### Task prompt
Look through the material below for "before". Copy every line that contains it.
*** Begin section ***
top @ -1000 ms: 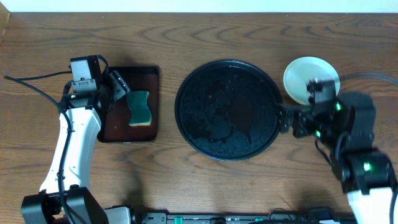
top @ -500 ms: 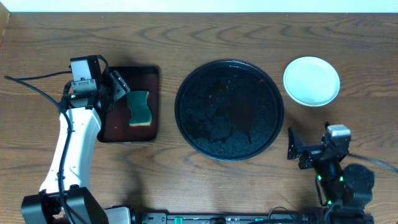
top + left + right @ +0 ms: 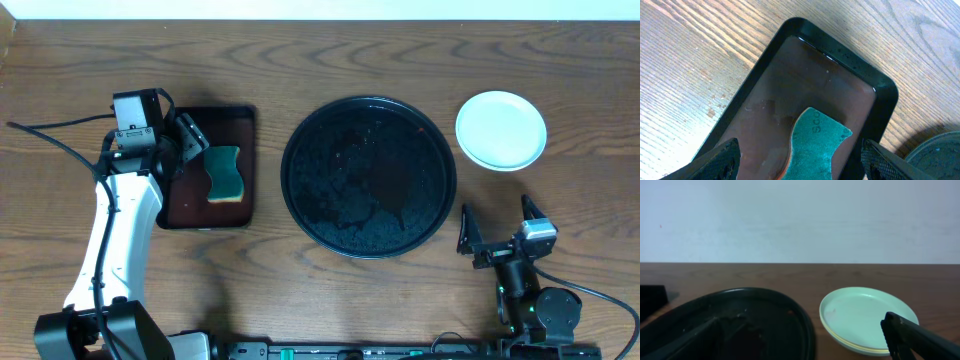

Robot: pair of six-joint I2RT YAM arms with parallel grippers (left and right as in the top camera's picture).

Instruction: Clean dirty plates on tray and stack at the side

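Round black tray [image 3: 340,205] is sitting mid-table, the small brown tray [image 3: 180,200] is lying toward the left edge, and the plates [image 3: 501,130] are sitting stacked just off the black tray's rim toward the back-right corner (pale yellow rim showing under the top one). Green sponge [image 3: 224,173] is lying on the brown tray, with the left gripper [image 3: 800,162] hovering over it, fingers spread wide, gripping nothing. Right gripper [image 3: 497,228] is hanging near the front-right corner, jaws wide apart, empty.
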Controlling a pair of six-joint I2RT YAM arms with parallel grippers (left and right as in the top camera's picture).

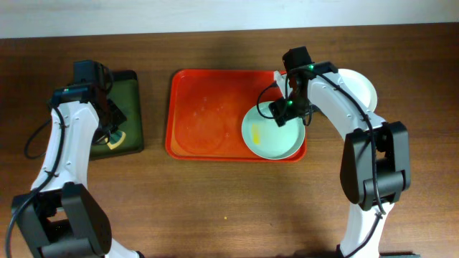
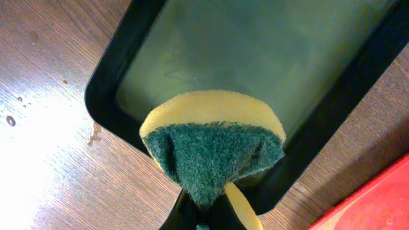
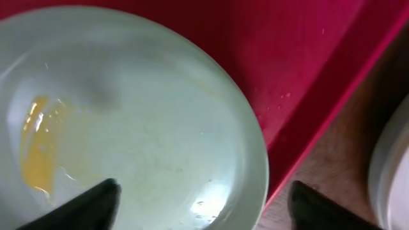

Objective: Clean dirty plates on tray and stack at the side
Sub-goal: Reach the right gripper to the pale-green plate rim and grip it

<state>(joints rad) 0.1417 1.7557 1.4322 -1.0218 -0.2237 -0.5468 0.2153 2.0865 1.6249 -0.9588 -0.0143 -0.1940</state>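
Tray (image 1: pixel 201 107) long axis left-right | smeared plate (image 1: pixel 267 141) flat, right end | right claw (image 3: pixel 203 203) spread wide | left claw (image 2: pixel 204 214) pinching sponge (image 2: pixel 214 147)

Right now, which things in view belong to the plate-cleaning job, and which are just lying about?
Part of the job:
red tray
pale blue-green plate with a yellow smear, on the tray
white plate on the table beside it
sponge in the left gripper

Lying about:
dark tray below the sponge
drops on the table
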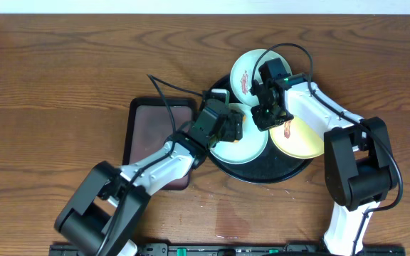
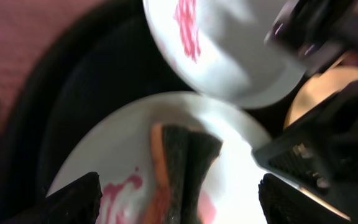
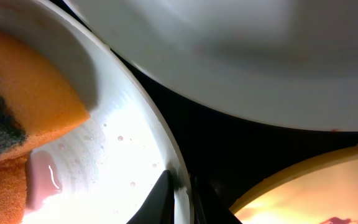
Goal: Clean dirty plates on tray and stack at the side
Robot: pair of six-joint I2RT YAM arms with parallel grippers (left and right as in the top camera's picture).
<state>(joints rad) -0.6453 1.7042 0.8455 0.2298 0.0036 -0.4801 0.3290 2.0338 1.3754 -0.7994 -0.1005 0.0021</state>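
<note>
Where left end effector (image 1: 233, 130) hovers over near blue plate (image 1: 251, 148), I see its fingers spread wide. Sponge (image 2: 185, 155) lying loose on plate beside red smear. Right end effector (image 3: 182, 190) pinching same plate's rim. Yellow plate (image 1: 301, 139) just beside, smeared. Far blue plate (image 1: 251, 67) behind, smeared, at rear edge of black tray (image 1: 262, 173).

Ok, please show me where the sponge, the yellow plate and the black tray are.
sponge (image 3: 36, 93), right wrist view, orange foam side.
yellow plate (image 1: 302, 142), overhead view, inner face.
black tray (image 1: 272, 169), overhead view, bare front part.
</note>
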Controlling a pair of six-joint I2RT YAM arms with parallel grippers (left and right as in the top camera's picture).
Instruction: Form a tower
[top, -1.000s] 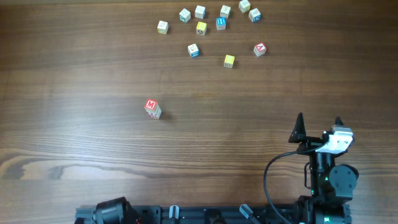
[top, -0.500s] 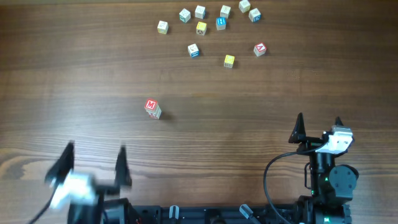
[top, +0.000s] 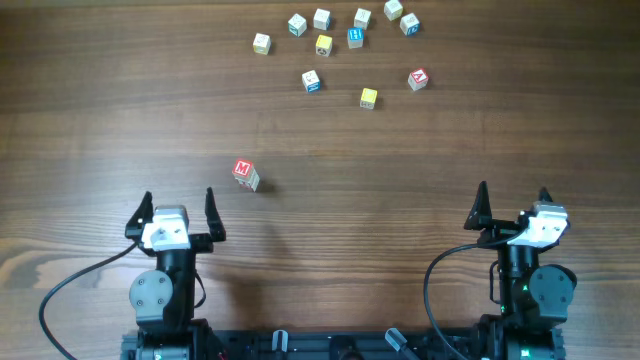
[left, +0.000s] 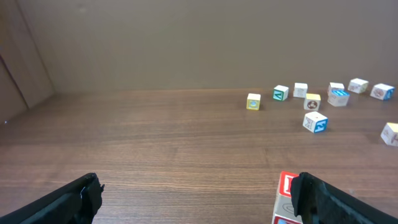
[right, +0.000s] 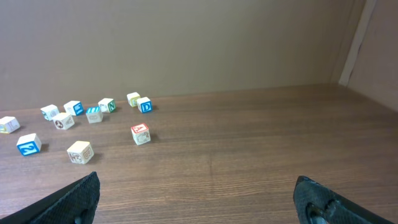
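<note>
- The left end effector (top: 178, 200) has its two fingers spread wide with nothing between them. It sits low at the near edge of the worktop (top: 90, 120), on the left side.
- In the left wrist view, its dark fingers (left: 65, 204) show at the bottom corners, with only bare wood grain in the gap.
- The right end effector (top: 513, 195) is also spread wide and empty. It sits at the near edge on the right side, fingers pointing toward the far edge.
- The tower (top: 245, 174) stands just ahead of the left end effector, slightly to its right. From overhead there is a clear gap of wood between them.
- The tower's top cube shows a red face with a white "M", and a pale cube shows beneath it. How many cubes are in the stack cannot be told.
- In the left wrist view, the tower's red top peeks out beside the right-hand finger and is partly hidden by it.
- The tower is well apart from the right end effector.
- Loose cubes (top: 323, 44) lie scattered near the far edge, well apart from the tower and both arms.
- Nearest of that group are a cube with a blue face (top: 311, 81), a yellow cube (top: 369, 97) and a red-and-white cube (top: 418, 79), each lying singly on the wood.
- A black cable (top: 70, 285) loops from the left arm's base across the near edge.
</note>
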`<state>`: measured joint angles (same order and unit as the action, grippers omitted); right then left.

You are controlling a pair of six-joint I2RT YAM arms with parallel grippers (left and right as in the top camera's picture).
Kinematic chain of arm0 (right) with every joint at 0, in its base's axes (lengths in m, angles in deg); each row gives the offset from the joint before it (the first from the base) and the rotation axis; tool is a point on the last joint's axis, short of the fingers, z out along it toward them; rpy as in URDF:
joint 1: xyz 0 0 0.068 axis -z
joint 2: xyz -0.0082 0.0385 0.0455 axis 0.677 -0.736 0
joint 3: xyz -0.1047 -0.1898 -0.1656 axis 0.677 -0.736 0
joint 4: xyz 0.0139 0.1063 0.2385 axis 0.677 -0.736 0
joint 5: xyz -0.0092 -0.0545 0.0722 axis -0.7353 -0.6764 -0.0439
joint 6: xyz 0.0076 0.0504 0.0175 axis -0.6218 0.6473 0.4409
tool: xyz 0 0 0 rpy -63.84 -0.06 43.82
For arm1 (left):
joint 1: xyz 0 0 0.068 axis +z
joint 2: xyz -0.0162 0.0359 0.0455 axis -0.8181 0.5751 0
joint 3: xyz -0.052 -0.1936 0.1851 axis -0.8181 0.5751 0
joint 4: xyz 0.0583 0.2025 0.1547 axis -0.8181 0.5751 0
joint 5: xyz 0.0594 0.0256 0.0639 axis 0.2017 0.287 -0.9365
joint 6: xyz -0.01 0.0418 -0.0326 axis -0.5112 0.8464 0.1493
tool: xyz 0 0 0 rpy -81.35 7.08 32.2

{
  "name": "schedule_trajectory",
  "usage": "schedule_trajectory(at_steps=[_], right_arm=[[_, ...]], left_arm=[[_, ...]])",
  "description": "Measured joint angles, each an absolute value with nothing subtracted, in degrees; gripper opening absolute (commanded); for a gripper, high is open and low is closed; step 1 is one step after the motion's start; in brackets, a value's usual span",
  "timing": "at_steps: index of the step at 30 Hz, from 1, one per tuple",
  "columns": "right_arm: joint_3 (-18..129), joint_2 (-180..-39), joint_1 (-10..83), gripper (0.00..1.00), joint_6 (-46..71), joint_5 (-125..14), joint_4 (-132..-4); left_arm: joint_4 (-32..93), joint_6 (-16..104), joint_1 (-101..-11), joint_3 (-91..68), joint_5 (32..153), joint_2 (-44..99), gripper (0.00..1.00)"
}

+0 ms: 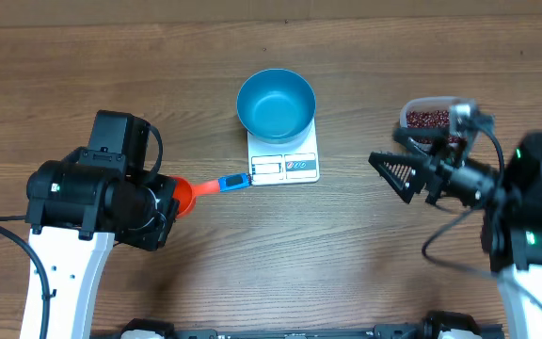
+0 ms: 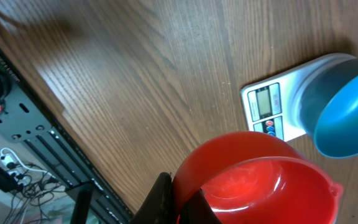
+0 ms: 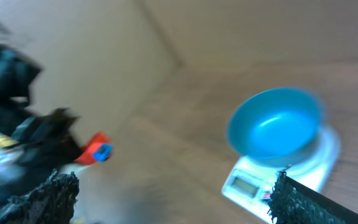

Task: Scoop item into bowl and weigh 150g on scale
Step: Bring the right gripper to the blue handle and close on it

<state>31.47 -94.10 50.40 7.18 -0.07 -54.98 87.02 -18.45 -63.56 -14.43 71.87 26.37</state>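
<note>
The empty blue bowl [image 1: 274, 102] stands on the white scale [image 1: 284, 166] at mid-table. My left gripper [image 1: 170, 200] is shut on the rim of a red scoop [image 1: 185, 194], whose blue-tipped handle [image 1: 233, 183] points at the scale. In the left wrist view the scoop's cup [image 2: 260, 180] looks empty, with the scale [image 2: 267, 107] and bowl [image 2: 347, 112] beyond. Dark red beans [image 1: 427, 118] lie in a clear tub [image 1: 410, 111] at the right. My right gripper [image 1: 398, 177] hangs open and empty just left of the tub. Its blurred view shows the bowl [image 3: 275, 129] and scale [image 3: 247, 184].
Bare wood tabletop [image 1: 346, 254] spreads between the two arms and in front of the scale. The table's front edge and cables [image 2: 17, 174] show in the left wrist view. Both white arm bases stand at the near corners.
</note>
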Motion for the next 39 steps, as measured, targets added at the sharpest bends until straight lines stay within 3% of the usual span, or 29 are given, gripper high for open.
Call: schedule_trajectory(at_steps=[3,6,11,15,22,39], right_arm=[[31.7,-102.8,50.4,1.0,16.4,14.1,-46.7],[31.8,-107.7,50.4,1.0,26.0,18.8,-45.7],[31.8,-112.9,46.9,1.0,39.0,18.0,-45.7],[31.8,-113.2,36.5,1.0,44.2,12.9,-40.4],[31.8,-113.1,24.9,1.0,45.9,3.1,-38.9],[31.8,-113.1,22.6,0.98,43.7,-2.6,-37.0]], left_arm=[[85.6,-18.5,-63.6,-14.4,72.1,26.4,0.04],[85.5,-19.7,-63.6,-14.4,72.4,26.4,0.05],[83.4,-21.1,-64.2,-14.4,73.9,26.4,0.04],[80.5,-21.4,-67.5,-14.4,73.4,27.2,0.04],[79.9,-21.5,-73.2,-14.4,71.4,31.2,0.04],[70.9,-28.0,-80.5,-14.4,71.9,32.0,0.04]])
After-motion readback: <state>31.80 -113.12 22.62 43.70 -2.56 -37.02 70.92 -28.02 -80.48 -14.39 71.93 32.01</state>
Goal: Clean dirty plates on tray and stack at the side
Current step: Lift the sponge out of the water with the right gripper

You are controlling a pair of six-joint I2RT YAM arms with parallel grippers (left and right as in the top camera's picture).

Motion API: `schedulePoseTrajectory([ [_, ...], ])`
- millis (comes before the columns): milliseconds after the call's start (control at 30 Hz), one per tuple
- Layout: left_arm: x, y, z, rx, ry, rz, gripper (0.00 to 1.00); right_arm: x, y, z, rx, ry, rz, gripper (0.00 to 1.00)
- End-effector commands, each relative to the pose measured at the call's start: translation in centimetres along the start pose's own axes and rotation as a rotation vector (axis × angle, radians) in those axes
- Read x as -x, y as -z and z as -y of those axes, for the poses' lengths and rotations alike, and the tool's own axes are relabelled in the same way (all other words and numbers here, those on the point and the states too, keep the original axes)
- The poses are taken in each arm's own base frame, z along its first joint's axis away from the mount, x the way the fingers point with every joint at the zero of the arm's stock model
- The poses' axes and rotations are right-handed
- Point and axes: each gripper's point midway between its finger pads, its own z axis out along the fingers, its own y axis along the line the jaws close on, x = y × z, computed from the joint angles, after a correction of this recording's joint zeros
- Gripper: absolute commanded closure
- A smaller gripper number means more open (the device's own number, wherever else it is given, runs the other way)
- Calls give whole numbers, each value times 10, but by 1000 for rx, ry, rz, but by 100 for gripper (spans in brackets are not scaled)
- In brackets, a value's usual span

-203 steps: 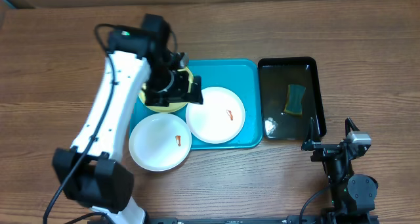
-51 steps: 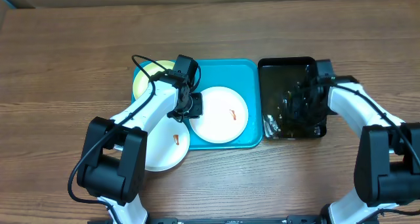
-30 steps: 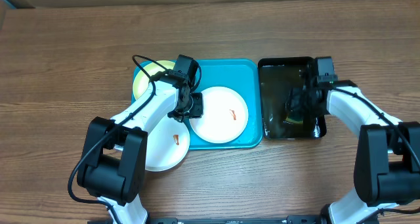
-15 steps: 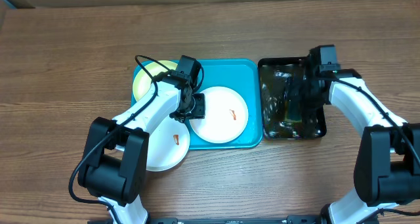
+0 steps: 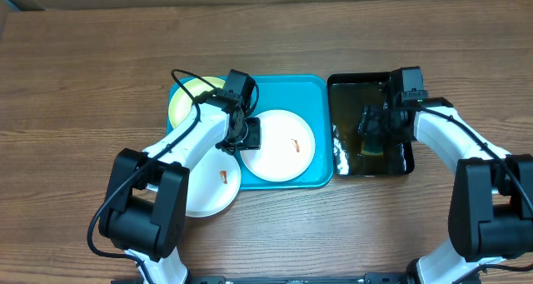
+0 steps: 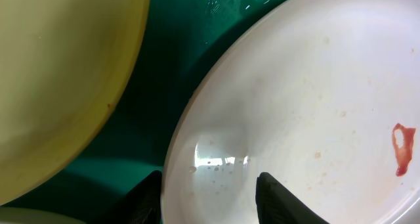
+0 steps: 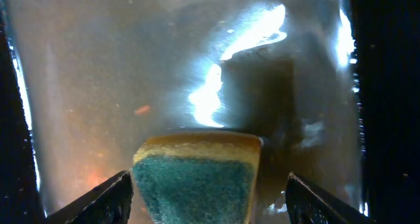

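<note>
Turquoise tray with yellow-green plate far left, smeared white plate mid-tray, left gripper spread astride its rim. Further right, in the black water tray, right gripper spread around the sponge. Could squirt away wet if pinched off-centre.

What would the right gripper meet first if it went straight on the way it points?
Most likely the yellow-and-green rectangular sponge. It lies in the water of the narrow black plastic tray, directly ahead between the open fingers of the right gripper. Depth is hard to judge.
</note>
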Motion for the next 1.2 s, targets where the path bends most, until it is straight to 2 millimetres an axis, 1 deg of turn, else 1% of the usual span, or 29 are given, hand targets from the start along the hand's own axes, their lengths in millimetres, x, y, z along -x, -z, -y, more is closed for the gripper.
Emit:
schedulePoseTrajectory([
  [0,-4,-4,3,-2,-2,-11,53,1,0,-3,9,5,9,22],
  [133,-3,-4,3,-4,-2,-6,53,2,-1,-3,12,8,20,21],
  [300,-2,-4,4,-6,-2,-3,54,0,-5,-2,15,8,29,24],
  [333,-2,-4,4,-5,-2,-4,53,0,-5,-2,15,8,30,28],
  [367,-2,-4,4,-6,-2,-3,53,0,-5,-2,15,8,30,38],
  [400,-2,-4,4,-5,-2,-3,53,0,-5,-3,17,8,30,70],
  [433,-2,-4,4,-5,-2,-3,53,1,-5,-4,26,9,32,96],
  [467,-2,-4,4,-5,-2,-3,52,1,-5,-7,42,11,34,96],
  [533,-2,-4,4,-5,-2,-4,52,6,-2,-13,73,12,41,96],
  [567,-2,-4,3,-4,-2,-4,52,9,0,-15,81,11,41,92],
  [600,-2,-4,3,-2,-3,-4,53,11,4,-17,86,10,36,70],
  [633,-2,-4,2,5,-2,-4,54,12,7,-18,84,9,27,51],
  [667,-3,-4,0,18,-3,-4,58,13,10,-18,81,7,17,41],
  [700,-3,-4,-3,32,-2,-4,62,13,14,-19,78,5,3,34],
  [767,-4,-4,-7,55,-2,-3,65,10,18,-19,70,2,-24,28],
  [867,-4,-4,-7,57,-1,-3,65,1,18,-16,59,-2,-62,24],
  [900,-4,-4,-7,57,-2,-3,66,-4,18,-15,54,-5,-78,24],
  [1000,-5,-4,-7,57,-2,-6,70,-18,13,-11,47,-9,-115,24],
  [1100,-8,-6,-8,61,1,-12,66,-28,6,-8,43,-10,-130,24],
  [1167,-9,-7,-9,62,1,-13,65,-31,2,-7,44,-10,-126,29],
])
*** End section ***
### Exercise output
Kinematic chain of arm0 (right) with every joint at 0, in its base's axes (lengths in m, angles in deg); each row gives the offset from the joint before it (the first from the base) and the rotation axis; tool is a point on the last joint's axis, short of the fingers, z out along it toward them; rpy as in URDF:
- millis (comes before the columns): milliseconds after the call's start (control at 30 Hz), one per tuple

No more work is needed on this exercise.